### Aim of the task
Nothing should be output except the lines from the top of the material below through the line that contains "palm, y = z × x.", each exactly as written.
Available data below:
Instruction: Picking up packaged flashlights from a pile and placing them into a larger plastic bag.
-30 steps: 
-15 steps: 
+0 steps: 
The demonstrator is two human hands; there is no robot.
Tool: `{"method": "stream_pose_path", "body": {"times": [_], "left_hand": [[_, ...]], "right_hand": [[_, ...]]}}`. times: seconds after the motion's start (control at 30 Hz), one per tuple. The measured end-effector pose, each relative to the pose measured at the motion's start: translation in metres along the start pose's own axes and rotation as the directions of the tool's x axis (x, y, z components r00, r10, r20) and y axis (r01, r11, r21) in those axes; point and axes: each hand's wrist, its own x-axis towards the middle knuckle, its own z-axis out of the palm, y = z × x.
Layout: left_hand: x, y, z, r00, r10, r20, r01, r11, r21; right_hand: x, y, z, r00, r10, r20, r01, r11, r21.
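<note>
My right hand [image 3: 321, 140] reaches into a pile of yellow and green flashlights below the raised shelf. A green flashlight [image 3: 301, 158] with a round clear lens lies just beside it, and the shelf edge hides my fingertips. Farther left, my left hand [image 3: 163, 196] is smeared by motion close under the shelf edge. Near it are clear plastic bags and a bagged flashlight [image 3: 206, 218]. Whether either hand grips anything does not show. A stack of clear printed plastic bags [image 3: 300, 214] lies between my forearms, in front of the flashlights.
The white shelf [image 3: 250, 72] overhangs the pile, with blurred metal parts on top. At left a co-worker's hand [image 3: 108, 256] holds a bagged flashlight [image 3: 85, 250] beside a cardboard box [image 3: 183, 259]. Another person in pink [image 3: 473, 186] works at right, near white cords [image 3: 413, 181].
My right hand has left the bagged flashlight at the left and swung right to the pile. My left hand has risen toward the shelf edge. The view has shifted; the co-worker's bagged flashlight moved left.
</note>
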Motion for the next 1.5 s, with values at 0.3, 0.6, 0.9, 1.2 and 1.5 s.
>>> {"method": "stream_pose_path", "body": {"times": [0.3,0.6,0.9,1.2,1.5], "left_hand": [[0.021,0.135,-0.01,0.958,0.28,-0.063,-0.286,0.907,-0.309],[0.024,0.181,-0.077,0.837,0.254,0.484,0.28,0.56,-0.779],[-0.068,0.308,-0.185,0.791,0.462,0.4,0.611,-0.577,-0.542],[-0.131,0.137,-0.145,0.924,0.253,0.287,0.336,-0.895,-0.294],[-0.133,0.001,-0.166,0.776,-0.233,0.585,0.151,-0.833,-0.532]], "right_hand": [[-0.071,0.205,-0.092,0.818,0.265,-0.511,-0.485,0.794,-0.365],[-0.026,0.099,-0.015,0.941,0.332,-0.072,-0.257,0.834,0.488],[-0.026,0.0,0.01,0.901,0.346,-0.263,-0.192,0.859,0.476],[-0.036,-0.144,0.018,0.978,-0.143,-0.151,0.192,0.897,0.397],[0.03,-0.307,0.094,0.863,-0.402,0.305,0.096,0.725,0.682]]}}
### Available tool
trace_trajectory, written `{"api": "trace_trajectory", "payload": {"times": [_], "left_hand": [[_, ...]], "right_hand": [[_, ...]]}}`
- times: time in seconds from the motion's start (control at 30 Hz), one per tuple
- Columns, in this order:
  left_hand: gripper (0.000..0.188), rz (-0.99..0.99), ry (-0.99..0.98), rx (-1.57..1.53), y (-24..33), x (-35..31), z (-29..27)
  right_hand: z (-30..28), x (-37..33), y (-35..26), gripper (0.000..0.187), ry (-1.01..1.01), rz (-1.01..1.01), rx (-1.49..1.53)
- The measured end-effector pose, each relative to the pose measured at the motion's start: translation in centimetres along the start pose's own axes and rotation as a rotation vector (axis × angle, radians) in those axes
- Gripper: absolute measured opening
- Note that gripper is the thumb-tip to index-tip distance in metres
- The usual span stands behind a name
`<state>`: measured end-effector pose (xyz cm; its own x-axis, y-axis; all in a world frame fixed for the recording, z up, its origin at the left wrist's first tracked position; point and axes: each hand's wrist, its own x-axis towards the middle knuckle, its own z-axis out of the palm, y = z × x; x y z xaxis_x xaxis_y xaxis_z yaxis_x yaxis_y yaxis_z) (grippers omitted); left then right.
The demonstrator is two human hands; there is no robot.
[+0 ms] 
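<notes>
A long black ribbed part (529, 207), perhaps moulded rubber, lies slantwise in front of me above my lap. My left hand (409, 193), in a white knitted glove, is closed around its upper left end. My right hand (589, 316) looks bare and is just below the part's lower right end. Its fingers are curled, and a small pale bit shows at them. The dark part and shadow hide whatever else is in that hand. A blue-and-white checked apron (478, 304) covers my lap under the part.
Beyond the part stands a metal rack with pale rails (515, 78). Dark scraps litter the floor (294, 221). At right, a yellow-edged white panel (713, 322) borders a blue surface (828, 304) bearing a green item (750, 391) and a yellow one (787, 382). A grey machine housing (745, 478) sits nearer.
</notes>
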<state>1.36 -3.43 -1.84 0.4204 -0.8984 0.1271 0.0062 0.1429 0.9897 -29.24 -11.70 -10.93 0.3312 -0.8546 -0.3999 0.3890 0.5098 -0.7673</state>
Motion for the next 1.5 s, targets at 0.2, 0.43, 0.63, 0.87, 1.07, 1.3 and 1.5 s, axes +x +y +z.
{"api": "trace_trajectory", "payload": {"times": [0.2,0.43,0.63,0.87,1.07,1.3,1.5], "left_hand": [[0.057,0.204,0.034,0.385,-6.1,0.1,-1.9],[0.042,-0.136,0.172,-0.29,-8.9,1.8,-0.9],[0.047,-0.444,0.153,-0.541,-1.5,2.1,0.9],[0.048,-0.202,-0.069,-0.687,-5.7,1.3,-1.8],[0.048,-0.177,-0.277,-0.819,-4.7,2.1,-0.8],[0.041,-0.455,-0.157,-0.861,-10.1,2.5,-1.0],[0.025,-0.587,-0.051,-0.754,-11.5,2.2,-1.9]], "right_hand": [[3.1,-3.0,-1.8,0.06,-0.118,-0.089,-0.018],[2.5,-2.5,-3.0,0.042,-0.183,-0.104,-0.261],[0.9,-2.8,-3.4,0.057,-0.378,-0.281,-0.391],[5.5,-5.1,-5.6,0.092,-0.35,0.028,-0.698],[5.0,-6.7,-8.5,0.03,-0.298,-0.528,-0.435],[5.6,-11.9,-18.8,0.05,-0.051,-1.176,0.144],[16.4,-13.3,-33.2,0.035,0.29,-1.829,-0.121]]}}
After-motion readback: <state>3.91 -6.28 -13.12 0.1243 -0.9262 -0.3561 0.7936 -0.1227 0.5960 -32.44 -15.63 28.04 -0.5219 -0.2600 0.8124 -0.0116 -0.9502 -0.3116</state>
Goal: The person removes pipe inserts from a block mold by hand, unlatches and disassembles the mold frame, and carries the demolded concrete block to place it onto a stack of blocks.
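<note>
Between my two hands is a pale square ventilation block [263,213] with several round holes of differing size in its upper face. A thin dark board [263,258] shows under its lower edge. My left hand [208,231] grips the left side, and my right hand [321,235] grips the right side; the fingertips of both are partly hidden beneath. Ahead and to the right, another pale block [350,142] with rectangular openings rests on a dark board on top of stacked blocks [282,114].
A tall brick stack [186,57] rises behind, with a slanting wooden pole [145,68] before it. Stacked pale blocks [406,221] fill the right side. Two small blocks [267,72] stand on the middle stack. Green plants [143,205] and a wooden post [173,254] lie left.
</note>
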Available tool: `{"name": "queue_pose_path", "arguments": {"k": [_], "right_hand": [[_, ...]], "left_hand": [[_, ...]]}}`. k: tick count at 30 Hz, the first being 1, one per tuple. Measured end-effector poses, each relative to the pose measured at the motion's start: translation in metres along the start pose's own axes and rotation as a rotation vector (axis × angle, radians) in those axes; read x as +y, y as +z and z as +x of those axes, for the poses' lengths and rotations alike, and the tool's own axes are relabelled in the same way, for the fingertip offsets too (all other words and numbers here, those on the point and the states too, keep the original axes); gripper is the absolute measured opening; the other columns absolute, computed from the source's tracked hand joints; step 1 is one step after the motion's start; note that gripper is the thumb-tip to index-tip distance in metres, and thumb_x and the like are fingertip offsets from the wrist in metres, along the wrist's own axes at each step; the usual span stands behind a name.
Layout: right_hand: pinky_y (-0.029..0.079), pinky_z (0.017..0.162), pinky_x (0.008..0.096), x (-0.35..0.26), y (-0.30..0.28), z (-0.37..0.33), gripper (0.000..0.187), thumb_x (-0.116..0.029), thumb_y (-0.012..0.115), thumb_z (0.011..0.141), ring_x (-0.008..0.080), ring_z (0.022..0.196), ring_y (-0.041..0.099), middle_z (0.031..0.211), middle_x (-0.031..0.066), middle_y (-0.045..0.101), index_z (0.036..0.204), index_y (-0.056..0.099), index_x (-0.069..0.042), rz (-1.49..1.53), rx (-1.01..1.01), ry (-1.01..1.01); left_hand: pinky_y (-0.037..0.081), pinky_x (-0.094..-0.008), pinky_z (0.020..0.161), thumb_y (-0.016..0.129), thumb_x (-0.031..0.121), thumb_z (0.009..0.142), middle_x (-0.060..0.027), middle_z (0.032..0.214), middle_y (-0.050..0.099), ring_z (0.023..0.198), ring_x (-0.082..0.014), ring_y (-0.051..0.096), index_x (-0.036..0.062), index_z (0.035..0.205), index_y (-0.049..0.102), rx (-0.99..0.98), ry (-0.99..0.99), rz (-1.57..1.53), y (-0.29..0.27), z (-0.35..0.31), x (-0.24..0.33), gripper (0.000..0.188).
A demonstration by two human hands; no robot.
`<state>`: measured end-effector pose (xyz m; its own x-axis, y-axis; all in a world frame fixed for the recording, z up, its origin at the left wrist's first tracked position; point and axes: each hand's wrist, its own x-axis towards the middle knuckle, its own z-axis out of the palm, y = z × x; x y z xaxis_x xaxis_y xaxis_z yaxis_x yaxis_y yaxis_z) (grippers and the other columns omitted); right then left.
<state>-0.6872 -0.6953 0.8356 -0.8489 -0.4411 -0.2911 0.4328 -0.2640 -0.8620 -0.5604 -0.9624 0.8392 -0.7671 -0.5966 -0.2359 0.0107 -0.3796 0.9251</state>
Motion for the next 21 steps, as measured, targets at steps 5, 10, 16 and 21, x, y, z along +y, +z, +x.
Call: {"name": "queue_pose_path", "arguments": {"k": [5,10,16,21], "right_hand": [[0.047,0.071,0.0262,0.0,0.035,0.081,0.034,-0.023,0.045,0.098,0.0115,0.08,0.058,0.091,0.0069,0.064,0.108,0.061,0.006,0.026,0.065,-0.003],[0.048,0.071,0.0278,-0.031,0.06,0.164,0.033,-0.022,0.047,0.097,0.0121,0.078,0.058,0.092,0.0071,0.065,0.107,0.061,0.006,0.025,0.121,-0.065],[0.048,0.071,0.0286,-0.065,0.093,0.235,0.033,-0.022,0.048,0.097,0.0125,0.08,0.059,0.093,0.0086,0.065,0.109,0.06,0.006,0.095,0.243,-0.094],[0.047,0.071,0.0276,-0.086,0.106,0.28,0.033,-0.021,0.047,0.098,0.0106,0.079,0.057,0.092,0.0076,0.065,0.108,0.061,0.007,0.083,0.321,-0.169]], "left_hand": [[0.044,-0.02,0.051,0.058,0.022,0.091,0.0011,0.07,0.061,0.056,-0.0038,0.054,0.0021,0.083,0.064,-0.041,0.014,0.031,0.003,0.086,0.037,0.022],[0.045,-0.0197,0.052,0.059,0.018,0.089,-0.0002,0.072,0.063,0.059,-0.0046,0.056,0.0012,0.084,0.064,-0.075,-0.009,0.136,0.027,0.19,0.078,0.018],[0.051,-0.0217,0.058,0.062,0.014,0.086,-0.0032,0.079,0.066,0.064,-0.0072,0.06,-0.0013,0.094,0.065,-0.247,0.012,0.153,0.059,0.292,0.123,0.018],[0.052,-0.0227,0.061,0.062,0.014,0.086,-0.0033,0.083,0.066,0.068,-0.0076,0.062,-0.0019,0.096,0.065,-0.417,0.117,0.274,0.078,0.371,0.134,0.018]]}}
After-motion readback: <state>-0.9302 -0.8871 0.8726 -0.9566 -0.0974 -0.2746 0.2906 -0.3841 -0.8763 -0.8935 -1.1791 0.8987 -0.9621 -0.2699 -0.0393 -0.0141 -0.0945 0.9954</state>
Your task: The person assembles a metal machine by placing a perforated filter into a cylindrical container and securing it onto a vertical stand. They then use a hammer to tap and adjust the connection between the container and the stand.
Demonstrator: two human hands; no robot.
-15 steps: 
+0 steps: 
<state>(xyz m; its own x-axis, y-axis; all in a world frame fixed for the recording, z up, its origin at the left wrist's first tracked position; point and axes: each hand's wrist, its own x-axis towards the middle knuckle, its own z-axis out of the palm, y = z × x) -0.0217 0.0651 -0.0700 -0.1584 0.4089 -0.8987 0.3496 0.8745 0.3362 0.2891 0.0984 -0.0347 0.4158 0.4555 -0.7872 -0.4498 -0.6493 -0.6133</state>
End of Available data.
### Output below
Instruction: Picking up packaged flashlights from a pile and placing them into a larger plastic bag.
-30 steps: 
-15 steps: 
+0 steps: 
The demonstrator is two human hands; there is no robot.
Tool: `{"method": "stream_pose_path", "body": {"times": [_], "left_hand": [[_, ...]], "right_hand": [[_, ...]]}}`. times: seconds after the motion's start (control at 30 Hz), one per tuple. The measured end-effector pose, each relative to the pose measured at the motion's start: translation in metres along the start pose's own axes and rotation as the directions of the tool's x axis (x, y, z components r00, r10, r20) and y axis (r01, r11, r21) in those axes; point and axes: each hand's wrist, its own x-axis towards the middle knuckle, its own z-axis out of the palm, y = z × x.

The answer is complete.